== DATA
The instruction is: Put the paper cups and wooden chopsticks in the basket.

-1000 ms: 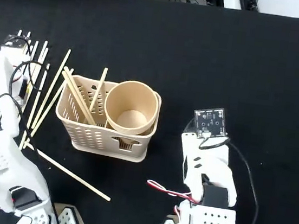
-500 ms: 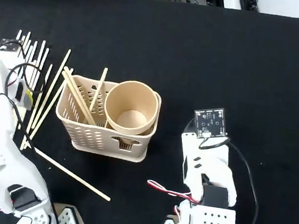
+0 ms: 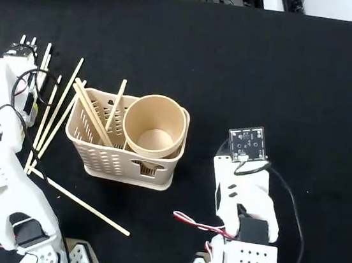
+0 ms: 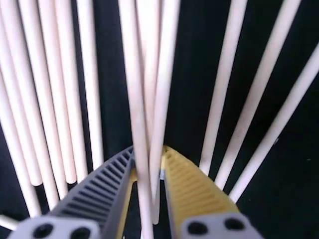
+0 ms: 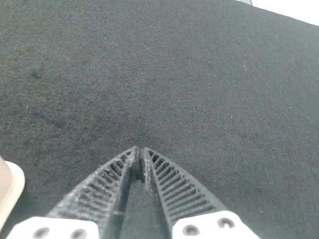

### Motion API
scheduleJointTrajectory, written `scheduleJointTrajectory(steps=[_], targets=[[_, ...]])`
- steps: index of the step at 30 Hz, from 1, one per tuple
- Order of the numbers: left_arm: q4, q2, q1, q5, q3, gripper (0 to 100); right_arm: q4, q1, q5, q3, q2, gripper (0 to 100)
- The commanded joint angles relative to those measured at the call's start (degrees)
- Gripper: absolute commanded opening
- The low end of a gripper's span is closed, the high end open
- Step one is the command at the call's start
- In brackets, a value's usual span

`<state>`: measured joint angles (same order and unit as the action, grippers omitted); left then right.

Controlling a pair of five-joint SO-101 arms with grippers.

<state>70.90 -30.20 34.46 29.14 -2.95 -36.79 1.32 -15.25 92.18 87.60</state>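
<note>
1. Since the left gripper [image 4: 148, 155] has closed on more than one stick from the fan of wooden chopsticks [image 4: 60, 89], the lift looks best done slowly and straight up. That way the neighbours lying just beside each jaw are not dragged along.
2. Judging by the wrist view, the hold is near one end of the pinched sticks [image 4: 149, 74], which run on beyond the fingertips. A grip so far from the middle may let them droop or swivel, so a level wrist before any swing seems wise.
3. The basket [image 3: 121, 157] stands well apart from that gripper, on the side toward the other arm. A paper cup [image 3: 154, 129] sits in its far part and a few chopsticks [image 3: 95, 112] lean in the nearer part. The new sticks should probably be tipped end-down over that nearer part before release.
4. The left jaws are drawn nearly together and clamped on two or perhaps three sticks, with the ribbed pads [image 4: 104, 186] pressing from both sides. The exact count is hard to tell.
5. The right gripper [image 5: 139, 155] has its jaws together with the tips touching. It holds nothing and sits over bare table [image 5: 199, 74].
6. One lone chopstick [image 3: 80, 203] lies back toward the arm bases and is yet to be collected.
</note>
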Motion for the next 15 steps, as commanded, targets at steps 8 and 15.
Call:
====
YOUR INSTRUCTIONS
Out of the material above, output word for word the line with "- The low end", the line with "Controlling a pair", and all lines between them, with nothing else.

OUTPUT OF THE EXERCISE
- The low end of a gripper's span is closed, the high end open
- Step one is the command at the call's start
- In brackets, a value's usual span

`<state>`: measured joint angles (same order and unit as the action, grippers omitted); left then right.

Controlling a pair of five-joint SO-101 arms with grippers.

The exercise requires no additional output.